LaSalle IM plans to raise capital for the Japan core fund from overseas investors over the next 12 months. The fund manager's initial Japan Property Fund portfolio includes six assets bought for ¥105 billion ($965 million), including 40% leverage. The fund aims to grow to ¥200 billion in three years and ¥300 billion in five years.

However, property funds acting on behalf of local and foreign investors may find it challenging to find good assets in Japan’s highly competitive market. Sources told AsianInvestor the country’s commercial real estate is tightly held by local property firms which transfers existing or newly developed assets into designated private or public real estate investment trusts (REITs), often affiliated with the same corporation.

This norm means that Japanese investors have accounted for over 80% of all transaction volumes in the last four out of five years, including the first nine months of 2019, RCA data shows. 

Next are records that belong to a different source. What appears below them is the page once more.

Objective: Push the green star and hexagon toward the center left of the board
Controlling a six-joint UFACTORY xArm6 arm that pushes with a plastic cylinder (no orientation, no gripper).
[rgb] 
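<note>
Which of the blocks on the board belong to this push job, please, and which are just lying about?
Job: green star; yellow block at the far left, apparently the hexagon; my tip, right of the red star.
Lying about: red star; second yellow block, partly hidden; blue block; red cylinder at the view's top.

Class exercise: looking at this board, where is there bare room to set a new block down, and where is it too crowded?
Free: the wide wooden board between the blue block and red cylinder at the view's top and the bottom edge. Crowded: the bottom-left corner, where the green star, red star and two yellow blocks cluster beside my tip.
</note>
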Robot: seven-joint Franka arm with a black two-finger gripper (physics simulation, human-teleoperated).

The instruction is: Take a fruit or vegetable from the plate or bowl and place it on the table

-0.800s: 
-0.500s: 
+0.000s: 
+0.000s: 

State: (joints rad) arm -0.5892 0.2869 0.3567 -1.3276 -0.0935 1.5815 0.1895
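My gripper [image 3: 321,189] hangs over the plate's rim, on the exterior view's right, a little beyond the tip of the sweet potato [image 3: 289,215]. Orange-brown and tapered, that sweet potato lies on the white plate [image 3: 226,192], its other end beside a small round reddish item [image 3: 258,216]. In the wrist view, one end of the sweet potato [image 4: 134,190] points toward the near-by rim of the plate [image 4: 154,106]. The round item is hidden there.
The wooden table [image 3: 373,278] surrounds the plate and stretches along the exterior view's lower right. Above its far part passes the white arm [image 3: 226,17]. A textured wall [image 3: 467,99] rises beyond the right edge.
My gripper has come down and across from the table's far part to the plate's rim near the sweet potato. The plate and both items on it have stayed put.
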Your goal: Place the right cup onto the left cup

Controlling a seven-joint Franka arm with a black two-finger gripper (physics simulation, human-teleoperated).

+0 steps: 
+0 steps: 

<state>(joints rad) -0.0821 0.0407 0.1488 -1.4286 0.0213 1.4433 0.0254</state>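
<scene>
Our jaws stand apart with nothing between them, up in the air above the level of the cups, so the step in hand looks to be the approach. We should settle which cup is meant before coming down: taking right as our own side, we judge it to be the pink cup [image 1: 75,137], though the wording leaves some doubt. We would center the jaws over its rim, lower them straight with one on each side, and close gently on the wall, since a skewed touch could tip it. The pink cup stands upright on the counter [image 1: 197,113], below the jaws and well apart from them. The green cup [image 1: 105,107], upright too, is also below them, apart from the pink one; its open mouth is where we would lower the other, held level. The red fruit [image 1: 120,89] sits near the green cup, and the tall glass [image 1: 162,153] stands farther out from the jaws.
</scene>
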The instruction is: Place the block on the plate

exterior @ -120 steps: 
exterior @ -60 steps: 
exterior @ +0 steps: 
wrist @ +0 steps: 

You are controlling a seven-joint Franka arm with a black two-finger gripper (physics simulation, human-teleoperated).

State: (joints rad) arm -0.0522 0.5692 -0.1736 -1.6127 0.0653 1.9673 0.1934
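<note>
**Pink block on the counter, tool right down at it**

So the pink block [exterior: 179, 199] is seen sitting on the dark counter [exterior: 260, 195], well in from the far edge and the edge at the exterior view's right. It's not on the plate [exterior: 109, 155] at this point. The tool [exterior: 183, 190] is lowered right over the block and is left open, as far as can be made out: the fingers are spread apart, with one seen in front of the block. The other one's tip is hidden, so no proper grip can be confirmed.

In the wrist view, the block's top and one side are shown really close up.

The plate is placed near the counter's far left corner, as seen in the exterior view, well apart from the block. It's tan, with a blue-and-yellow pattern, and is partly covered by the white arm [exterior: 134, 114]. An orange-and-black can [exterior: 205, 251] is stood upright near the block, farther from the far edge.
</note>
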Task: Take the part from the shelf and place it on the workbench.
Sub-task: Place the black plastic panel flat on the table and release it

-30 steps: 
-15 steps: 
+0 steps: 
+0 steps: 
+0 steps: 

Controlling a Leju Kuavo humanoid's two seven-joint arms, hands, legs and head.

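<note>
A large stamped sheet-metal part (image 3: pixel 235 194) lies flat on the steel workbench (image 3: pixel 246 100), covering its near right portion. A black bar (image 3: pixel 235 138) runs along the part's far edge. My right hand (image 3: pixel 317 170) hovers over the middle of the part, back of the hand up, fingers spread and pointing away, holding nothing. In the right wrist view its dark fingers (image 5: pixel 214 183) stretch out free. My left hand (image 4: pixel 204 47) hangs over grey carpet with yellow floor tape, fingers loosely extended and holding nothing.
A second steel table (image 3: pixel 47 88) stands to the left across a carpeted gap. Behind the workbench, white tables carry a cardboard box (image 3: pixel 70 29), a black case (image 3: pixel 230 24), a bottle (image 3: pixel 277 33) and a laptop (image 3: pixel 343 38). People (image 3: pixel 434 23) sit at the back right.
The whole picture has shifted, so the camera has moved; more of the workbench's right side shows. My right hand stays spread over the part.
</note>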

“Grade A office asset in prime locations are almost never traded outside the circles of domestic real estate firms,” a Tokyo-based real estate advisor told AsianInvestor. “And if they are, investors will often be bidding each other up in an on-market offering, as intended by the seller.”

A new potential influx of foreign institutional investor money would likely cause prices to rise further, as appealing buildings are auctioned off. And that could further crimp the sort of investment yield the funds attempt to attain.

That possibility will likely factor into foreign investor equations as they weigh the merits of Japan's property market. They need to decide whether, at a time of low interest rates, this large but closed and expensive market is worth the hassle.